Beberapa datang hanya untuk mampir.
Tapi yang paling membekas… adalah mereka yang datang sebentar, lalu pergi saat kamu sedang butuh-butuhnya pegangan.
Aku menulis ini di sudut kamar kos, jendela terbuka lebar, angin Bandung sore masuk tanpa permisi. Langit Bandung masih sama seperti sejak pertama kali aku datang ke kota ini: abu-abu, tapi memeluk. Ditemani sorak - sorai warga bandung yang sedang merayakan persib juara.
Sebentar lagi aku lulus.
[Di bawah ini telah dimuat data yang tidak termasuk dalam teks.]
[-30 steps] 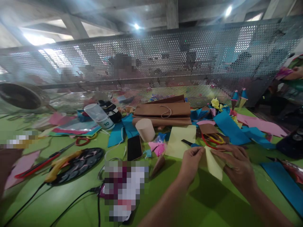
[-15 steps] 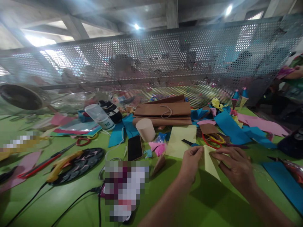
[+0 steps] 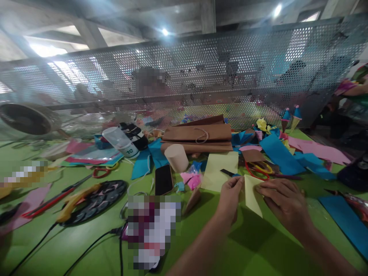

Satu fase hidup akan selesai.
Hidup merantau tidak pernah sederhana.
Ada mimpi yang harus dikejar, tanggung jawab yang nggak bisa ditinggal. Aku sibuk menyiapkan masa depanku..
April lalu, hal-hal terjadi. Hingga merusak tempo keseharianku.
Tidak semua hal harus pergi bersamaan.
Pertengahan Mei, menarik diri dari realita. Mengasingkan diri dari kehidupan perkotaan ini.
Selama itu, aku sadar segala sesuatu butuh waktu dan ruang.
Dua hal yang nggak bisa kita bagi dengan cukup.
Di Ujung Mei ini, aku belajar mengikhlaskan.
Meski banyak hal tidak berjalan seperti yang kuharapkan, aku memilih untuk tetap tinggal dan merawat apa yang tersisa.
Aku tetap di sini—di Bandung, kota yang sudah seperti rumah kedua bagiku.
Kota yang menyaksikan aku patah, tapi juga belajar bangkit.
Aku akan tetap tinggal, mengejar karirku, meniti masa depan yang aku impikan sejak pertama kali aku menginjakkan kaki di kota ini.
Bertumbuh. Berjuang. Sampai tua, di kota ini (Bandung).
Mengusahakan rumah dan karir impian ku di kota Bandung ini.